» **Instructions to follow**
All the entries need to be duplicated exactly, with the pictures omitted.

» **Given information**
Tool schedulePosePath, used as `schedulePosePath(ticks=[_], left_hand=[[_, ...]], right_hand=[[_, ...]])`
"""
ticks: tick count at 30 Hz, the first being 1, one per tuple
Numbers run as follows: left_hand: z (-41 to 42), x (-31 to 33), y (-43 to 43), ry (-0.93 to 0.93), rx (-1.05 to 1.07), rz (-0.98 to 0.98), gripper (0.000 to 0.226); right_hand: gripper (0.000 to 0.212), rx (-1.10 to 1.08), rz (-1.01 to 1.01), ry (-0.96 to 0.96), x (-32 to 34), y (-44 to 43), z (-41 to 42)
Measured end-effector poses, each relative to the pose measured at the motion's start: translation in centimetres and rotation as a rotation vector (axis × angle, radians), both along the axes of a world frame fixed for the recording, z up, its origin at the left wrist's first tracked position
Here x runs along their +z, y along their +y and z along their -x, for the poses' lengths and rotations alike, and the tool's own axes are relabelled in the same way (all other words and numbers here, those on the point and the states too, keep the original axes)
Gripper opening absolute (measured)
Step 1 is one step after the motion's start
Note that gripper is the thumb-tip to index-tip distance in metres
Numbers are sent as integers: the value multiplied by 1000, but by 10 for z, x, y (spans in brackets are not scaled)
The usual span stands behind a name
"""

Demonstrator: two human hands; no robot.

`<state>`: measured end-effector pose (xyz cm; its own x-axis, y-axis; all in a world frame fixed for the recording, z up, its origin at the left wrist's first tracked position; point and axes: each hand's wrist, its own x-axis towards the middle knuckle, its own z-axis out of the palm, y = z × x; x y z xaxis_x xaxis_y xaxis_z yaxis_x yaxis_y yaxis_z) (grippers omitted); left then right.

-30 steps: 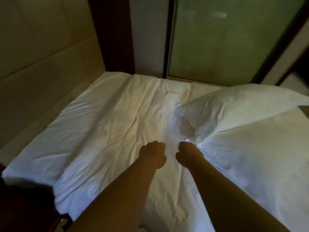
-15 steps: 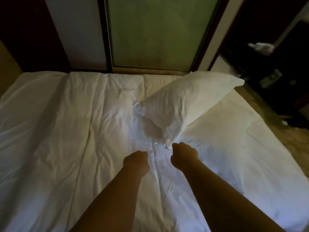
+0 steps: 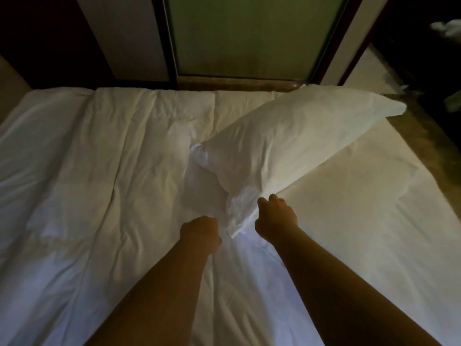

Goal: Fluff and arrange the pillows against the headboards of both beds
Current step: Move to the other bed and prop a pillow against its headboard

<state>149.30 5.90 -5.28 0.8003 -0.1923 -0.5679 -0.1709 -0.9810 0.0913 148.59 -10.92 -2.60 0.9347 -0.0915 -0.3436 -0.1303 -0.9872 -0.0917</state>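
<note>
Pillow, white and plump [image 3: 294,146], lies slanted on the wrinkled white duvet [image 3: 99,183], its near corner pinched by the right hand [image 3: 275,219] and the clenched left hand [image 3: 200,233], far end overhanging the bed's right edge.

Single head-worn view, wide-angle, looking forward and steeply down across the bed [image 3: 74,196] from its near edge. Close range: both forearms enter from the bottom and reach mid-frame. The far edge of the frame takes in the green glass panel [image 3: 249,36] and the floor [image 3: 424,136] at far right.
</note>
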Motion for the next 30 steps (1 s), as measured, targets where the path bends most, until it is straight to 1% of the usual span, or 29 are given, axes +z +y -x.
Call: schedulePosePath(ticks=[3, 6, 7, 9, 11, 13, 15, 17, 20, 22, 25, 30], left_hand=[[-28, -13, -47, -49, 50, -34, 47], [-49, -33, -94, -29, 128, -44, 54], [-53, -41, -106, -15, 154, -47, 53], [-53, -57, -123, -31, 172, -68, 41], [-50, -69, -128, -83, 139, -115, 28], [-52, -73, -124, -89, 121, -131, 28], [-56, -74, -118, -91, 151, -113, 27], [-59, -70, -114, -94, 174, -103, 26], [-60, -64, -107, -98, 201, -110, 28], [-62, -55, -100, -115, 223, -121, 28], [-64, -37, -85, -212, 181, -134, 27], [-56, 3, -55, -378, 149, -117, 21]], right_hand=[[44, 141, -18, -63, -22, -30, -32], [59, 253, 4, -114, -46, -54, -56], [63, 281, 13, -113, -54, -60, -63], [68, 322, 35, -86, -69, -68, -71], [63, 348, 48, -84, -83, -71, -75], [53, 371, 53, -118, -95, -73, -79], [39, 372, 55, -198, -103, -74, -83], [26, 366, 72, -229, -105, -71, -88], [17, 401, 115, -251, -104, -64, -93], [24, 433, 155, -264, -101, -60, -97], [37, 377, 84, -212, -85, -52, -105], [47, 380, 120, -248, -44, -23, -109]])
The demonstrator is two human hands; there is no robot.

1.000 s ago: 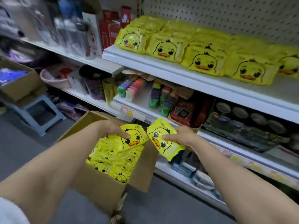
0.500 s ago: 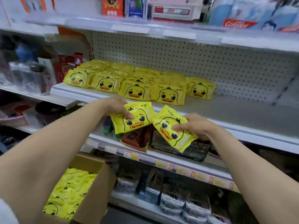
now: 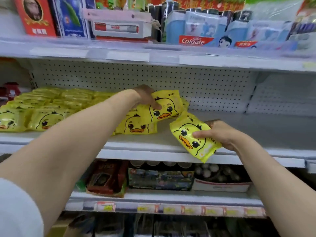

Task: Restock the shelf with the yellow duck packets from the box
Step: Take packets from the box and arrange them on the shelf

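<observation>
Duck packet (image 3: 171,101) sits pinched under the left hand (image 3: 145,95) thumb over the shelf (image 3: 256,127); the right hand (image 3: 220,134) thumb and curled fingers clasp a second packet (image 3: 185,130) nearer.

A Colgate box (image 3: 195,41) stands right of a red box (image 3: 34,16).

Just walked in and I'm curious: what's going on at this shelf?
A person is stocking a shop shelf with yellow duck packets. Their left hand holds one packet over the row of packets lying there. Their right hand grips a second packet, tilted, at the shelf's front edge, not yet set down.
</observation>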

» **Exercise answer**
Tool schedulePosePath, used as `schedulePosePath(ticks=[_], left_hand=[[_, ...]], right_hand=[[_, ...]])`
"""
ticks: tick count at 30 Hz, the first being 1, one per tuple
Numbers run as follows: left_hand: z (-41 to 42), x (-31 to 33), y (-43 to 43), ry (-0.93 to 0.93), rx (-1.05 to 1.07), rz (-0.98 to 0.98), gripper (0.000 to 0.226); right_hand: gripper (0.000 to 0.212), rx (-1.10 to 1.08), rz (-1.01 to 1.01), ry (-0.96 to 0.96), x (-32 to 34), y (-44 to 43), z (-41 to 42)
Measured end-effector poses, each relative to the pose measured at the motion's start: translation in centimetres and rotation as a rotation vector (axis × angle, radians), both along the axes of a world frame fixed for the recording, z up, its origin at the left wrist's first tracked position
Here x runs along their +z, y along their +y and z along their -x, for the poses' lengths and rotations alike, and the tool's own axes are relabelled in the same way (all other words and numbers here, those on the point and the states too, keep the original axes)
Gripper opening absolute (measured)
Step 1 is one step after the motion's start
Note that gripper is the thumb-tip to index-tip distance in metres
Numbers are sent as integers: the value multiplied by 1000, but by 10 for z, x, y (spans in brackets are not scaled)
The usual span stands behind a name
"""

Demonstrator: two human hands; no robot.

`<state>`: measured end-effector pose (xyz cm; its own x-axis, y-axis; all in a world frame fixed for the recording, z up, its origin at the left wrist's first tracked position; point and axes: each hand's wrist, its own x-axis towards the middle knuckle, its own z-axis out of the palm, y = z × x; x y z xaxis_x xaxis_y xaxis_z yaxis_x yaxis_y yaxis_z) (grippers omitted); left then right.

-30 steps: 
-15 steps: 
+0 steps: 

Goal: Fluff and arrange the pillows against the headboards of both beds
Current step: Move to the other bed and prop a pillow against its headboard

<state>149.30 5.90 -5.28 0.8003 -0.1923 -0.5679 -0.1709 -0.9810 0.0913 148.59 -10.92 -2.60 0.9347 -0.0915 -0.3436 -0.1303 -0.9872 -0.0917</state>
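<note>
Pillow, white and plump [image 3: 294,146], lies slanted on the wrinkled white duvet [image 3: 99,183], its near corner pinched by the right hand [image 3: 275,219] and the clenched left hand [image 3: 200,233], far end overhanging the bed's right edge.

Single head-worn view, wide-angle, looking forward and steeply down across the bed [image 3: 74,196] from its near edge. Close range: both forearms enter from the bottom and reach mid-frame. The far edge of the frame takes in the green glass panel [image 3: 249,36] and the floor [image 3: 424,136] at far right.
</note>
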Motion for the next 30 steps (1 s), as measured, targets where the path bends most, until it is straight to 1% of the usual span, or 29 are given, axes +z +y -x.
Call: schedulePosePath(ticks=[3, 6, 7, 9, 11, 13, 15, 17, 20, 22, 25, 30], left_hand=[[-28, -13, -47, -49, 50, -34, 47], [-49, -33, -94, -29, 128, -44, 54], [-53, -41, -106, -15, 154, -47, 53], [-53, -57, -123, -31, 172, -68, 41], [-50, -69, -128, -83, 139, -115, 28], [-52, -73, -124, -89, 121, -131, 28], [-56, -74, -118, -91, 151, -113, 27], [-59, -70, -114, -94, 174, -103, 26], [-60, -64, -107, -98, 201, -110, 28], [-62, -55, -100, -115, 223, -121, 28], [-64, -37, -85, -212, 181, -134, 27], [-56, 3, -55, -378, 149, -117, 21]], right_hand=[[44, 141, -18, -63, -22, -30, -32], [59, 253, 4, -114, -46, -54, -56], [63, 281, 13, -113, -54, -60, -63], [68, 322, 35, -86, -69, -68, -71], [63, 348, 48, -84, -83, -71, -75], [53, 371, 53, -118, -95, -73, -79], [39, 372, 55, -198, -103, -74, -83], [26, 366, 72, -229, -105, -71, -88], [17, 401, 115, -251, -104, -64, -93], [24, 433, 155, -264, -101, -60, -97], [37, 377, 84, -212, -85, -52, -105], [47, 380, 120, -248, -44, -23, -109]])
The demonstrator is two human hands; there is no robot.

1.000 s ago: 
0.500 s ago: 
now: 

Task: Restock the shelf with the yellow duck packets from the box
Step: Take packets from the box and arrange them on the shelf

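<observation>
Duck packet (image 3: 171,101) sits pinched under the left hand (image 3: 145,95) thumb over the shelf (image 3: 256,127); the right hand (image 3: 220,134) thumb and curled fingers clasp a second packet (image 3: 185,130) nearer.

A Colgate box (image 3: 195,41) stands right of a red box (image 3: 34,16).

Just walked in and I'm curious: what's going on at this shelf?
A person is stocking a shop shelf with yellow duck packets. Their left hand holds one packet over the row of packets lying there. Their right hand grips a second packet, tilted, at the shelf's front edge, not yet set down.
</observation>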

This answer requires nothing more.